The mix of nervousness about the economy and faith in Biden’s agenda is translating into an energized volunteer corps working hard to register new voters, persuade swing voters and disaffected Republicans, and lock down partisans who will surely vote blue as long as they participate.

Ultimately, it’s this battle-tested, get-out-the-vote operation that gives Democrats here confidence. A Nevada staple for years, it’s affectionately referred to here as “the Reid machine”—named for longtime Democratic Sen. Harry Reid, who is credited with building a state party field operation that helped him withstand an aggressive GOP effort to oust him in 2010’s Tea Party wave. The former Senate majority leader died in 2021.

Through the 11 field offices scattered across Nevada’s major population centers, including an outpost focused on the state’s rural red counties, Democratic volunteers and paid canvassers are knocking on doors and manning phone banks.

Activists who have been involved for several years say the Biden campaign effort is more extensive and started earlier than either of President Barack Obama’s two winning campaigns. “Here in Nevada, we knock on doors even though it’s 120 degrees outside,” said Fox Deatry, a 40-year-old delegate from Las Vegas who works in public relations. “We get people to vote, we get people to participate in the electoral process.”
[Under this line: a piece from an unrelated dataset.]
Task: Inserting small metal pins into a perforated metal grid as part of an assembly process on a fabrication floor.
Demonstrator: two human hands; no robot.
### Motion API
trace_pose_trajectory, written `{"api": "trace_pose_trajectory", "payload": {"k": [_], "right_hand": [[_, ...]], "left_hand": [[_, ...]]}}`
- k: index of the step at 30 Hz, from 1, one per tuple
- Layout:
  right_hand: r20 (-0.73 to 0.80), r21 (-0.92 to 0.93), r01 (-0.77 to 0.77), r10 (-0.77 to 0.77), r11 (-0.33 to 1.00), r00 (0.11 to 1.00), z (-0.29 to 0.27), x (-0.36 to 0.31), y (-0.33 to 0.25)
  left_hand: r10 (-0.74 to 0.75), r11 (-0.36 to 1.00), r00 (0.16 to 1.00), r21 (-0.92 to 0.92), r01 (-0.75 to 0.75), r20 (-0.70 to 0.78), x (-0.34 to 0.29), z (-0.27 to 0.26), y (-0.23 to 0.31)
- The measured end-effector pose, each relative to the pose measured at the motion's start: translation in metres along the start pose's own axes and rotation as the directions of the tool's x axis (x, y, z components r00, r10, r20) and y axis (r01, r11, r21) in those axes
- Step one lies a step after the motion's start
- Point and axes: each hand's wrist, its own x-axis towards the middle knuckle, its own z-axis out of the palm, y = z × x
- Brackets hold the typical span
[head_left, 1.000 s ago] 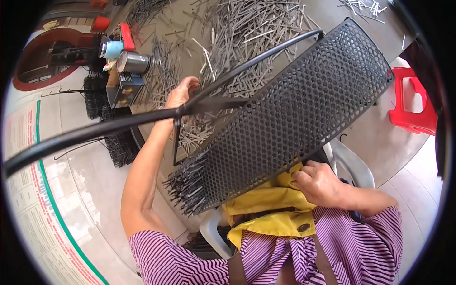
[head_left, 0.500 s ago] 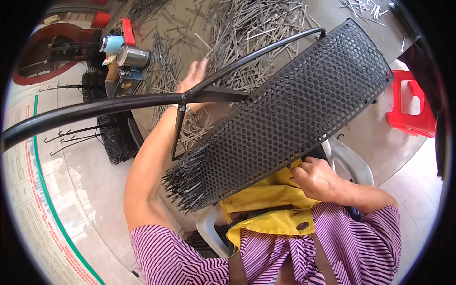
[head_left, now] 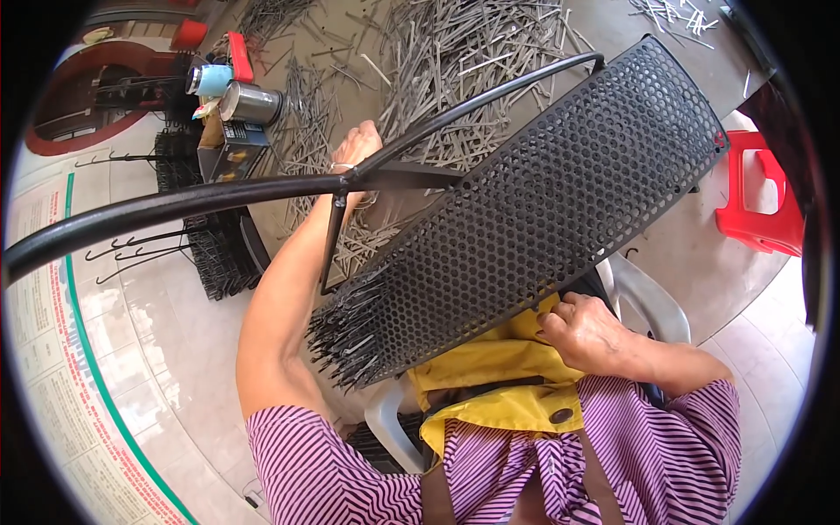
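A black perforated panel point(head_left: 542, 201) slants across in front of me, dark strips point(head_left: 346, 337) bunched through its lower left end. A black metal tube frame point(head_left: 175, 199) is joined to it. Beyond the tube, my left hand point(head_left: 359, 146) is low over the tabletop beside loose grey strips point(head_left: 472, 74), its fingers curled in. Whatever they hold, if anything, is hidden. My right hand point(head_left: 584, 334) is closed just below the panel's near edge, against a yellow apron point(head_left: 499, 363). Its fingertips are tucked in, so I cannot make out what is in them.
At the left of the table stand a metal can point(head_left: 251, 103), a light blue container point(head_left: 212, 80) and a box point(head_left: 236, 153). Black bristly pieces with hooks point(head_left: 214, 258) lie farther left. A red stool point(head_left: 761, 192) is at the right, and a grey chair arm point(head_left: 647, 297) curves beside me.
My left hand has gone from fingers stretched out to fingers curled, staying near the same spot beyond the tube. The right hand and the panel have hardly moved.
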Motion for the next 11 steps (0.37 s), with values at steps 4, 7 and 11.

Bolstering those efforts is the expectation that a referendum strengthening abortion rights in Nevada could be on the November 5 ballot (the Nevada Independent reports organizers believe they have gathered enough signatures to get it on the ballot). So is the lack of any Trump ground game in the state (political operatives we’ve spoken to here on both sides of the aisle predict the former president’s campaign will rely on supportive outside groups for door knocking and other voter turnout activities.)

In speech after speech to the convention delegates last week, that’s what prominent Democrats focused on: winning the turnout battle.

“We’ve got to work hard—do more, call more, knock more,” Rep. Dina Titus, a Nevada Democrat, told the crowd. Added Rep. Nancy Pelosi of California, the former two-time speaker of the House of Representatives and the convention headliner: “We have to own the ground to win the election.” Daniele Monroe-Moreno, a state legislator and chairwoman of the Nevada Democratic Party, told The Dispatch after delivering a similar exhortation that she’s using Biden’s poll numbers as incentive—even as she questions the data.

“I’m not sure where they’re getting their data. So I don’t believe it,” Monroe-Moreno said in an interview. “But I let it be a tool that I put in my tool box to help motivate the base and get volunteers on doors. Because I also don’t take anything for granted. The only way to run is scared or unopposed. And we are not unopposed, so we’re going to run scared.”